With Publisher 2002 you can create a site with multiple web pages all within
a single Publisher (.pub) file. If you want to keep your site all neat and tidy in one
place this can be a benefit. But it has some disadvantages.
For example, every time you click Export As A Web Page all the pages
and images of your pub file are recreated. Once they are recreated
you need to re-upload all these files to your web space.
If you have a pub file with ten pages in it, and you make a
change on page 4, save it, click Export As Web Page to have
Publisher write the web files, you'll get all new site files that
are all re-coded due to that one simple change.
Always uploading ten pages after a change may not be problematic,
but what about 30, or 50? At some point it will become to much to
manage. The best way to manage a larger site is to use multiple pub
files. Probably the easiest way is one web page to a pub file, but
that many pub files could be difficult to manage. You could also do
sections per pub file, for example you might have a section about
dogs and that section has five web pages, you could create those 5
pages in one pub file. Another section about cats might be 8 pages
and that is the cats pub file. Only one pub file will have the home
page, this might be it's one pub file for just this one page or you
can have a pub file you consider the main section.
You'll need to decide on the structure you want before you get
started. You also need to decide on a naming convention and with
that you need to decide if you want to use the option to have
supporting files in a sub-folder.
For a site that is using the multiple pub file methodology I
highly recommend using the sub-folder option. As such this article
will be based on using it, if you elect to not use it you will have
to develop your own structure to avoid pages of the same file name
trying to occupy the same directory.
The sub-folder is created by Publisher and named by Publisher
according to the file name you enter during the Export as web page.
Your home page needs to be named "index.htm" so when you enter
"index" in the File name box during export as web page you'll get
the index.htm file AND a sub-folder named "index_files". If you do
another pub file, say it's a section for pages on dogs, and you name
the file "dog" then the sub-folder will be named "dog_files".
Plan this in advance and it's best to keep it simple and have it
make sense. For example if you have a page about Madonna, then name
the file madonna.htm and the pub file that contains it would be
named madonna.pub. If you have a section on music that is made of 6
pages then call the pub file music.pub and the six pages in the pub
file would be saved as music.htm.
The latter would consist of: - the file music.htm, the sub-folder
music_files, and in the sub-folder - page001.htm thru page005.htm, as
well as all image files used by these pages.
With this methodology you only have to re-upload the section
(smaller pub file) that you made a change too rather than a whole
site (larger pub file).
For links that cross pub files, such as the home page in your
main pub file linking to the dogs page in your dogs pub file, you
need to use the URL of the page and the "existing file or web page"
option in the hyperlink dialog.
When you are linking pages that are within the same pub file you
can use the "place in this document" option when hyperlinking.

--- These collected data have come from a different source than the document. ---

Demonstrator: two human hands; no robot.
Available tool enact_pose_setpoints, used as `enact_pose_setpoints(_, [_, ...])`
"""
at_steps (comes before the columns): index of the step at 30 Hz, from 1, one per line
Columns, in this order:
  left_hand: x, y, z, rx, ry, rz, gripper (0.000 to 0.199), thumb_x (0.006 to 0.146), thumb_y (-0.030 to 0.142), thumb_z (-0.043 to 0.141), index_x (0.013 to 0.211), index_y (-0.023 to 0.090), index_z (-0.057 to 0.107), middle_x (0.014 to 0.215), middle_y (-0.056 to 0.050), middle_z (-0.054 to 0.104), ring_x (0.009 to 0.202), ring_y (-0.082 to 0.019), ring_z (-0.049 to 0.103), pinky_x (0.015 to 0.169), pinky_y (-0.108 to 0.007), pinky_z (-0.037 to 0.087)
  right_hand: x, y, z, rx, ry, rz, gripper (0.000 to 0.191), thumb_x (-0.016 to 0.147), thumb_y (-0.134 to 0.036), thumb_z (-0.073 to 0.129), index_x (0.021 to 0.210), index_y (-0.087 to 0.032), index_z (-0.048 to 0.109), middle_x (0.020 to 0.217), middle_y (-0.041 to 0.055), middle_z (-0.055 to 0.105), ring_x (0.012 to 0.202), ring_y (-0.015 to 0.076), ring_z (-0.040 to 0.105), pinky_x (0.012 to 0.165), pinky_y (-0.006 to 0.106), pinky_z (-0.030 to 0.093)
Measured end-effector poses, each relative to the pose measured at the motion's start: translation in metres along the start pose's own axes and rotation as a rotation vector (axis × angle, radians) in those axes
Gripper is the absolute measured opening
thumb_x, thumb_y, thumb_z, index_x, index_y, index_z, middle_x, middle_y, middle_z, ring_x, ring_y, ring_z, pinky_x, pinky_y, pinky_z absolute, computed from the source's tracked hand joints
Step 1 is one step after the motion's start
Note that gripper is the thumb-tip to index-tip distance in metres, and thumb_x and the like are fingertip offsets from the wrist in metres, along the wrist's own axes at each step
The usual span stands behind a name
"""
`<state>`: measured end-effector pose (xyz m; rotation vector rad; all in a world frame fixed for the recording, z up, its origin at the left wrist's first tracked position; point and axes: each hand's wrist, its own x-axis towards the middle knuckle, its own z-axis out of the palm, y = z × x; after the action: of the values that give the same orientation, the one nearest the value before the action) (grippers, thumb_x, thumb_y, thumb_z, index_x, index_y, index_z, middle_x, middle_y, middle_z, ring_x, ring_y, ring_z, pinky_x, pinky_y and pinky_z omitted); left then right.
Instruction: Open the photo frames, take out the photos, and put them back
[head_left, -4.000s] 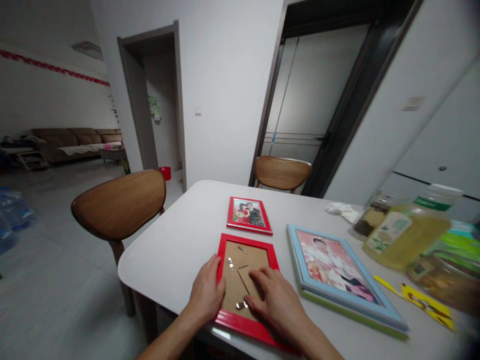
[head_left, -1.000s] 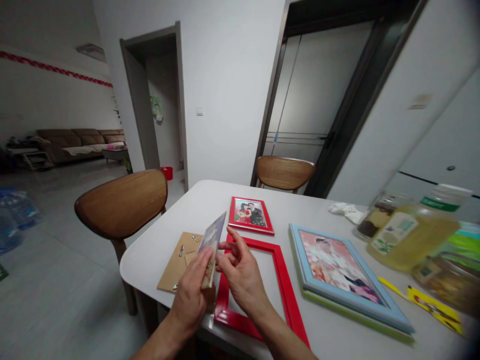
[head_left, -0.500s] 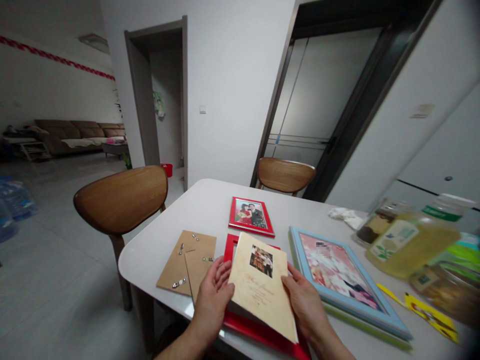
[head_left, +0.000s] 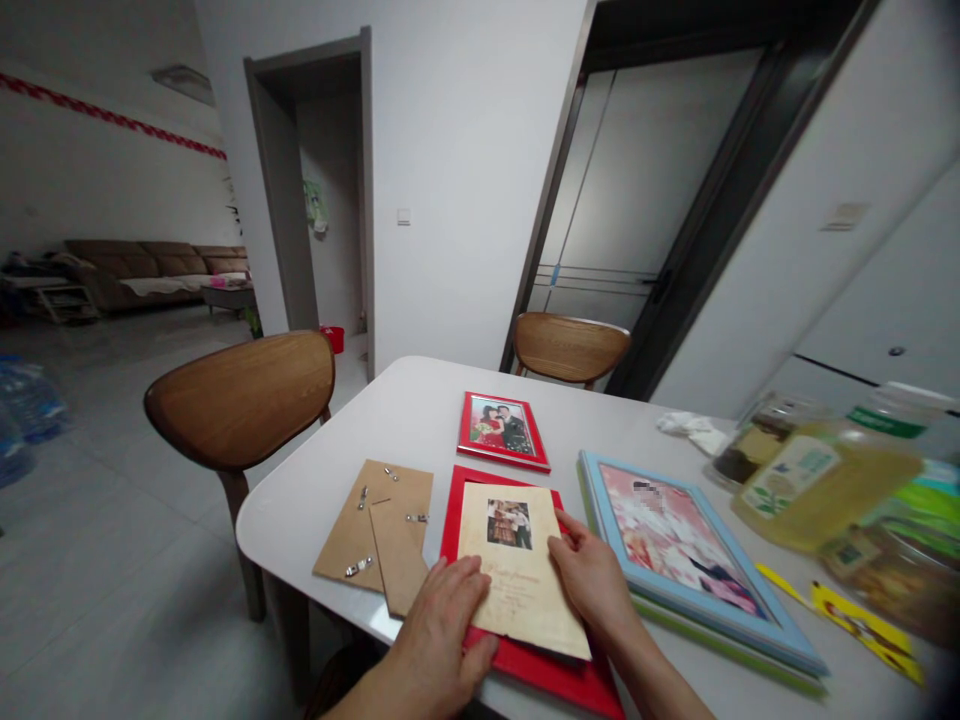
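Observation:
A cream printed sheet (head_left: pixel 525 585) with a small photo lies over a red frame (head_left: pixel 452 515) near the front edge of the table. My left hand (head_left: pixel 442 630) rests on the sheet's left edge and the frame, fingers stretched out. On the right, my right hand (head_left: pixel 592 575) grips the sheet's edge between thumb and fingers. Brown backing boards (head_left: pixel 345 535) with metal clips lie to the left. Behind the sheet is a smaller red frame (head_left: pixel 540 455) with a couple's photo. Stacked blue and green frames (head_left: pixel 596 505) lie to the right.
The white table (head_left: pixel 300 480) has wooden chairs at its left (head_left: pixel 247 395) and far side (head_left: pixel 574 345). At the right stand a bottle of yellow liquid (head_left: pixel 832 480) and jars (head_left: pixel 772 430), with a yellow packet (head_left: pixel 870 630) in front and crumpled tissue (head_left: pixel 690 430) behind.
The cream sheet has gone from tilted above the red frame to lying over it. My left hand has moved down and turned palm down, letting go of the sheet's edge.

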<state>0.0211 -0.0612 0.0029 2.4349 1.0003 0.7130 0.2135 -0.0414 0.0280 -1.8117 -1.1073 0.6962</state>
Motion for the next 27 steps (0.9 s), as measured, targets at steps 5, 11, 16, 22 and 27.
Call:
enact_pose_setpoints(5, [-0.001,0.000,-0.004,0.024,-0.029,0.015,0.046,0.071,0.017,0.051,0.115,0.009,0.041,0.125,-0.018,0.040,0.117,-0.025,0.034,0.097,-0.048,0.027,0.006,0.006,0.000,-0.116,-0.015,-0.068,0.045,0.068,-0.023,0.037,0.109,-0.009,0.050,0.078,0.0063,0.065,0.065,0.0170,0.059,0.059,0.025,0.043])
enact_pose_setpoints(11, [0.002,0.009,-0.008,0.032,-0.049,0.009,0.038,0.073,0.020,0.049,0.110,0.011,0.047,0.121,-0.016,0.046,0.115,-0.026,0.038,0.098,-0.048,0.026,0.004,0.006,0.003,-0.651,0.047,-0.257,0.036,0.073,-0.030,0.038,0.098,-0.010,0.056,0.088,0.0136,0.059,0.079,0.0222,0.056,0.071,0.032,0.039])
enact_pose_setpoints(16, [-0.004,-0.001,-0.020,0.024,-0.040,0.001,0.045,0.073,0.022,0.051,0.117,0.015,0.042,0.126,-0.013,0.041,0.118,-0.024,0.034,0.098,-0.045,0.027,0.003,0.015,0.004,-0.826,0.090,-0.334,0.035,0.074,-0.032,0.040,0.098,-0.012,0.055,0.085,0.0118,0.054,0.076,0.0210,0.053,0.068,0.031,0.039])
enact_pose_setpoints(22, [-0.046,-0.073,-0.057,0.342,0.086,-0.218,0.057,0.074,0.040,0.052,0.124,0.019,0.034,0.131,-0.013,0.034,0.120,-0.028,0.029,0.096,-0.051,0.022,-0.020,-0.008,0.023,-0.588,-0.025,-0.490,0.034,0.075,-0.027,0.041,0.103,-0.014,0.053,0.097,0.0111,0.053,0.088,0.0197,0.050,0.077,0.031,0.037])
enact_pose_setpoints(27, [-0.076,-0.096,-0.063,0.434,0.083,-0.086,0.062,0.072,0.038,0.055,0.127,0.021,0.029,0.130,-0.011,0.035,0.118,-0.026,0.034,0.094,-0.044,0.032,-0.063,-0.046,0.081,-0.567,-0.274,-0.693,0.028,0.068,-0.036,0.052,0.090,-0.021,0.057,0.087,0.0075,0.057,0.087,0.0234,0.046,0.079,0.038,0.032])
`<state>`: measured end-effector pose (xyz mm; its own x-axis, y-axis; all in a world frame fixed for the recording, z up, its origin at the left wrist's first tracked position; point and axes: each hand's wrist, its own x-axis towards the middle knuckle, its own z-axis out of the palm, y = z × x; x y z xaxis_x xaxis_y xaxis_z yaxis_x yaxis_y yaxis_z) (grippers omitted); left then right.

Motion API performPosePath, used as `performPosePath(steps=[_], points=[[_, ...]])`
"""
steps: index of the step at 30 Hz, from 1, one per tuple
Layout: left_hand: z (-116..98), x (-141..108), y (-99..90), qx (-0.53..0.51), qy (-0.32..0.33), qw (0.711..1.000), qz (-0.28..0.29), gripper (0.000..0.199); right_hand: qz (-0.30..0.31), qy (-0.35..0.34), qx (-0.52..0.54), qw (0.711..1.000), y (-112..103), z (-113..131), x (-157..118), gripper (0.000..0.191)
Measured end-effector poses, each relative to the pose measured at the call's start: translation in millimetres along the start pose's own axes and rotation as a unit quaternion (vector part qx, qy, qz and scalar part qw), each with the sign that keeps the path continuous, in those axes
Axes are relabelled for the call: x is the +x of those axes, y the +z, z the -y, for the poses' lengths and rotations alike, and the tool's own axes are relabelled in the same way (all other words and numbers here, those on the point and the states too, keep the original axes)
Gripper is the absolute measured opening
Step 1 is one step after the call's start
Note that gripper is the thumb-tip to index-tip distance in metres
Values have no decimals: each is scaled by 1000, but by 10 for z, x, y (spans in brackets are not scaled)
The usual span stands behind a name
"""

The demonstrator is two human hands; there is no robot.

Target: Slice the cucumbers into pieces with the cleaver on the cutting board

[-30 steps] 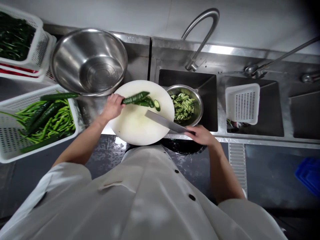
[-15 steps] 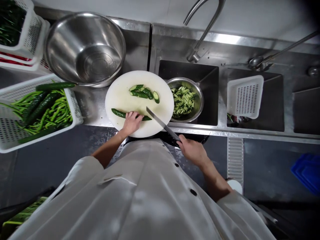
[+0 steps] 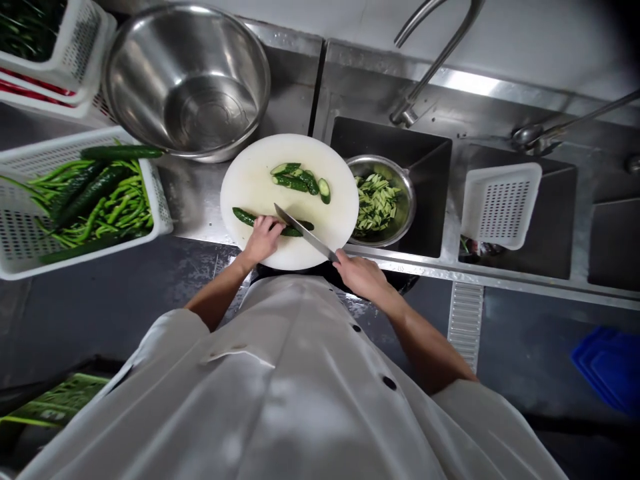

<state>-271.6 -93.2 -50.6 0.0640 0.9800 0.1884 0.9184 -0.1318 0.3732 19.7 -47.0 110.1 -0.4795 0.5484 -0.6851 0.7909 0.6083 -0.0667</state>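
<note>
A dark green cucumber (image 3: 243,215) lies along the near part of a round white cutting board (image 3: 290,148). My left hand (image 3: 263,239) is closed over its middle, fingers curled on top. In my right hand (image 3: 361,272) is the handle of a knife (image 3: 309,235), whose blade slants up and left across the cucumber just right of my left fingers. Whether the edge has entered the flesh I cannot tell. Farther back on the board rest several cut cucumber pieces (image 3: 300,179). Right of the board, a steel bowl (image 3: 411,207) holds sliced cucumber (image 3: 376,202).
A large steel basin (image 3: 200,100) stands behind the board at left. Beside it, a white basket (image 3: 163,213) holds green peppers (image 3: 107,210) and whole cucumbers. At right are sinks, a faucet (image 3: 435,63) and another white basket (image 3: 500,207).
My right hand has brought the knife leftward, so its blade now lies across the cucumber next to my left fingers. The whole view has shifted and tilted slightly.
</note>
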Motion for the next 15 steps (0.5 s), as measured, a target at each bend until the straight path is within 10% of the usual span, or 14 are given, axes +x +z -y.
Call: performPosePath(steps=[15], points=[[270,-131,-155,11,-26,1000,1,26,7,7,0,1000,-129,457,31,33]])
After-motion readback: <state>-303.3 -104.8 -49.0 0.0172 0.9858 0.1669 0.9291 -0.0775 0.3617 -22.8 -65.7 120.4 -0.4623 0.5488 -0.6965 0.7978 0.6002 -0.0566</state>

For example lets say you created a pub file called music.pub and
that pub file has 6 pages. When saved as web pages you'll have
music.htm, the sub-folder music_files, and in the sub-folder -
page001.htm thru page005.htm. If you uploaded those to
www.yourdomain.com you'll have the following 6 URL's:
If you then create a home page (index.htm) in another pub file
and you want links on the home page to those music section pages you
need to link to the URL of the page.
For example you might put the text "MUSIC" on the home page and
then in the hyperlink dialog you select the option "existing file or
web page" and in the Address box you input the URL, which in this
example is http://www.yourdomain.com/music.htm
If you wanted a link on that 5th page of the music section to go
to your home page than you would use the URL
This methodology can allow you to achieve a sizable site with
less time and effort however it requires adequate planning upfront.
© 2003 David
Bartosik. David is a Software Developer and Web Site Designer. He has been a Microsoft MVP for Publisher since 2001. You can learn more about Web design
and Publisher by visiting his site at davidbartosik.com.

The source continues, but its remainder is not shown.